Advanced Patterns & Performance¶

This section explores higher-level compositions and tuning techniques once you grasp core graph mechanics.

Multi-Agent Orchestration¶

While a single StateGraph can coordinate reasoning + tools, complex systems may compose multiple specialized graphs:

Pattern	Description	Example
Router → Workers	Classifier graph delegates to domain-specific subgraphs	Customer support triaging billing vs tech
Supervisor + Tools	Supervisory graph decides next sub-task & spawns tool-rich worker	Research agent splitting search, summarise, synthesis
Map-Reduce	Parallel subgraphs process shards; aggregator combines	Summarizing many documents
Hierarchical Memory	One graph updates long-term store; another handles short-term dialog	Knowledge-grounded assistants

Future first-class nested graph APIs will simplify this; today you can approximate by having nodes invoke other compiled graphs explicitly.

Dynamic Tool Injection¶

Inject tool availability based on state or user tier:

def provide_tools(state):
    tool_list = base_tools.copy()
    if state.user_profile.get("tier") == "pro":
        tool_list += pro_tools
    return tool_list

Feed this into the LLM call just-in-time instead of statically instantiating a monolithic ToolNode.

Background Enrichment¶

Long-running tasks (vector indexing, summarisation) can trail the main conversation:

User asks complex question
Node schedules retrieval expansion job via BackgroundTaskManager
Conversation proceeds with placeholder
When task completes, result appended to store; future turns benefit

Ensure idempotent jobs by hashing inputs (e.g. document chunk digest) to skip duplicates.

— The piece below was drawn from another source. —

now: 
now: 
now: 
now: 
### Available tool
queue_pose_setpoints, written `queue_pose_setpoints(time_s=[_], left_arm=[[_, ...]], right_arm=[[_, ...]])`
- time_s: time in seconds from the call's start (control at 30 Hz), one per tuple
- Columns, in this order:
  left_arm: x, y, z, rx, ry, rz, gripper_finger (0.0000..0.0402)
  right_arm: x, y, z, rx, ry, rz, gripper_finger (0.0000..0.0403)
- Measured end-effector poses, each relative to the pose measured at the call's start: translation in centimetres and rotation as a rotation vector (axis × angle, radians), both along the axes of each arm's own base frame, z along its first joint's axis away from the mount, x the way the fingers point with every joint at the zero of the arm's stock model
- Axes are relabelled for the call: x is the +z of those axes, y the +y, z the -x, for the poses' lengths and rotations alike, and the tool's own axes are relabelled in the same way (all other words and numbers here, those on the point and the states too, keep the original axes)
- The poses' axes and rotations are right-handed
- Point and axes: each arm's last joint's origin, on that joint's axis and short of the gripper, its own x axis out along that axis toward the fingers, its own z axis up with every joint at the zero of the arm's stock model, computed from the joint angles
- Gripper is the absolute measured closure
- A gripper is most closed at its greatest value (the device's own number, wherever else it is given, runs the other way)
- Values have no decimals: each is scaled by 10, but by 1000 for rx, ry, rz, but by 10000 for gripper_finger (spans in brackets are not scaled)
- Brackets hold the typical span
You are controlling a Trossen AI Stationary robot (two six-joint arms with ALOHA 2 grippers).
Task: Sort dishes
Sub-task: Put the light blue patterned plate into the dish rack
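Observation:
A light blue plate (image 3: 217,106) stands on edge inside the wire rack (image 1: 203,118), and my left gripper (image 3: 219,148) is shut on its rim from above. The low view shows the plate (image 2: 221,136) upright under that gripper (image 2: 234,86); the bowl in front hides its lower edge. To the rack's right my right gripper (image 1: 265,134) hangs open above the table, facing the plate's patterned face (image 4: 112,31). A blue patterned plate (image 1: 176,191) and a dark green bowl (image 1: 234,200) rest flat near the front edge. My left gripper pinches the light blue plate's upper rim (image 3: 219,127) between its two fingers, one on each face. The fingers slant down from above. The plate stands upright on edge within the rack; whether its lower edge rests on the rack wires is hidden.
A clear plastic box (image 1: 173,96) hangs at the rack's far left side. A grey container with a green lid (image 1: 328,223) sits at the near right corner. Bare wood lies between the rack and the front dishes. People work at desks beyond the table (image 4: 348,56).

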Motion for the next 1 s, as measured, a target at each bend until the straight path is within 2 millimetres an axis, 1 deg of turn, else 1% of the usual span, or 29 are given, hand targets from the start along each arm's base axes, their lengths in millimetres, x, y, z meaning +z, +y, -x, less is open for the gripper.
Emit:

State Minimisation Strategy¶

Memory grows; consider layering:

Layer	Contents	Persistence
Active Context	Last N messages	Always in state.context
Summary	Rolling narrative	Stored in `context_summary`
External Store	Full history, embeddings	`BaseStore` / vector DB

Periodically:

Summarise older messages → context_summary
Offload full transcripts to store
Truncate context to a sliding window

Performance Tuning Cheatsheet¶

Issue	Mitigation
Slow tool chain	Parallelize independent calls (future feature) or restructure into single batch tool
High token usage	Aggressive summarisation + retrieval instead of raw replay
Frequent identical tool calls	Memoize with cache layer keyed by args
Unstable latency	Warm LLM/model sessions; pre-create container-bound clients
Large message objects	Strip raw provider payloads after conversion (optional config)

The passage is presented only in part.